Дик был покорен, оглушен, раздавлен выпавшим на его долю счастьем. Но оно продолжалось, как это нередко бывает со счастьем, считанные лишь минуты, пока разъяренная, с криками, размахивая бренчащим поводком, не подбежала к ним хозяйка, да и не успело оно, это счастье, завершиться ничем значительным; Она сама, очень уж опьянев от весны и любви, носилась, играя с ним и не давая надолго приблизиться к себе.
После-то рвалась к нему с поводка, выворачивая шею и сладострастно приседая, подставляя ему черный косматый зад, как, он видел, делала это Манька перед громадным серым псом-вожаком, но – поздно! Ее не отпускали с поводка и волокли от него, волокли…
Бедный Дик вновь бродил за Нею хвост в хвост, и ни угрозы и ни крики на него не действовали, даже замахиваний мальчика не боялся он, только мужчина, сам хозяин, решительно швырнувший в Дика большой палкой, заставил его убежать, ковыляя, прочь. Снова днями целыми он дежурил у подъезда и следом за хозяйкой ходил, провожая в магазин и на автобус. Старый пес совсем потерял голову и – знак высшего обожания, - когда Она, не так, как другие собаки, задрав лапу и пошло раскорячась, а элегантно присаживалась, подняв кверху хвостик наподобие елочки, по малой нужде, Дик подбегал, шустро перебирая узловатыми лапами, пока не успевала впитать земля, лакал из темной, теплой, пахучей лужицы.
Влюбленные стремились друг к другу. Ах, в самом деле, что нашла Она в стареющем псе-выродке?! Ее вскоре увезли куда-то, и они не виделись с Диком несколько дней.

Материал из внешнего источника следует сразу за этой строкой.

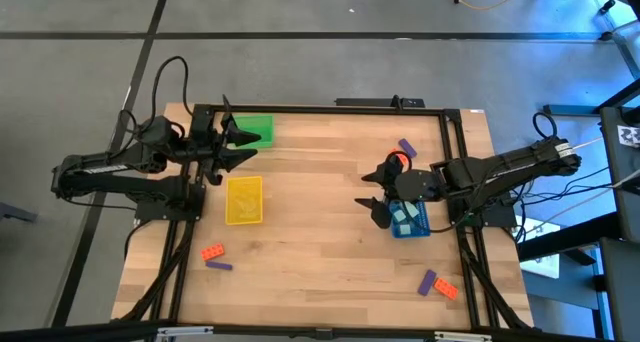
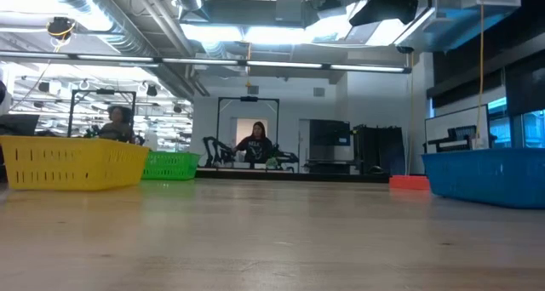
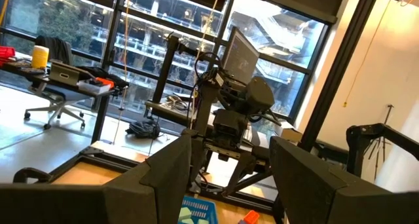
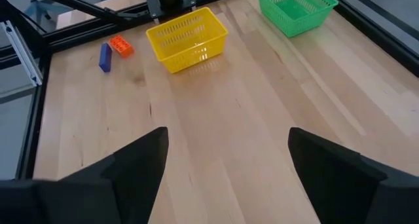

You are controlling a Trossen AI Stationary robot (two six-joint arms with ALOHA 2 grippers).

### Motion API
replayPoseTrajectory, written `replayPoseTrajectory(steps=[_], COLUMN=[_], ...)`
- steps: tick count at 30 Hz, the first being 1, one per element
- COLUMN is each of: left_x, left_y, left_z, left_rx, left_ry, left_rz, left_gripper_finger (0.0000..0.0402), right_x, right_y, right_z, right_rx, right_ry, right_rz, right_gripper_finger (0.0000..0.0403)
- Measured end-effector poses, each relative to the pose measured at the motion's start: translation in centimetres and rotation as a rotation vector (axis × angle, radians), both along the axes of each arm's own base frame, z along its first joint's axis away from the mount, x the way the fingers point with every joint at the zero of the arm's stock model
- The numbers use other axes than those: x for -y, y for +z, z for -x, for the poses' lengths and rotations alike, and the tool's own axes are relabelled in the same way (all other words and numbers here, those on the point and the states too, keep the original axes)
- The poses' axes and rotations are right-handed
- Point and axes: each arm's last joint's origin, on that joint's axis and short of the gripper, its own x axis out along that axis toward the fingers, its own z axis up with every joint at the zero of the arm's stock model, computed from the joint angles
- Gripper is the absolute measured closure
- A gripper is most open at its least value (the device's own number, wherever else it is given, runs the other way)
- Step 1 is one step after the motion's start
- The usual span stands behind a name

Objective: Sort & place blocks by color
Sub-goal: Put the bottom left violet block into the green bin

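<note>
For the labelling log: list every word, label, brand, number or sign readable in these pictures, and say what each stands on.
None can be read.
The yellow tray, green tray and blue tray show no lettering.
A black-and-white marker at the high view's right edge shows a pattern, no readable text.

The surface [image 1: 330, 232] is seen in pale wood with a fine lengthwise grain, framed by black rails. A green basket [image 1: 256, 130], a yellow basket [image 1: 244, 199] and a blue basket [image 1: 409, 220] are shown, their walls slotted. Light teal blocks [image 1: 404, 215] are seen in the blue one. Orange-red blocks [image 1: 212, 252] and purple blocks [image 1: 219, 265] are paired at the near edge.
</note>
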Motion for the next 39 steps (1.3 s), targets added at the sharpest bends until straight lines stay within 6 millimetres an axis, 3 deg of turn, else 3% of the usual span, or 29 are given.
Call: replayPoseTrajectory(steps=[29,39], left_x=[0.0,1.2], left_y=[0.0,-1.2], left_z=[-0.1,-2.5], left_rx=[-0.002,-0.09], left_ry=[-0.001,-0.097], left_rz=[0.001,0.009], left_gripper_finger=[0.0202,0.0202], right_x=[0.0,0.3], right_y=[0.0,0.6], right_z=[0.0,0.8], right_rx=[0.001,0.016], right_ry=[0.0,-0.025], right_rz=[-0.001,0.016], right_gripper_finger=[0.0085,0.0085])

Коварные планы людей имели и тот расчет, что чувства должны остыть в разлуке. И так и вышло. В один из дней, проснувшись, приподняв от пыльного асфальта сонную голову, Дик ощутил перемену в себе, оттого что любовь ушла. В самом деле, сколько можно было испытывать чувства старого пса! Он был вновь одинок, совсем один, даже дворовая сука Манька исчезла куда-то с весны. Он был одинок и свободен.
И когда через несколько дней он вновь увидел ее и хозяйку, преспокойно возвращавшихся с прогулки, выходящих из-под арки, - она неторопливо переваливалась на косматых, кривых лапах, - Дик не ощутил ничего, ничего.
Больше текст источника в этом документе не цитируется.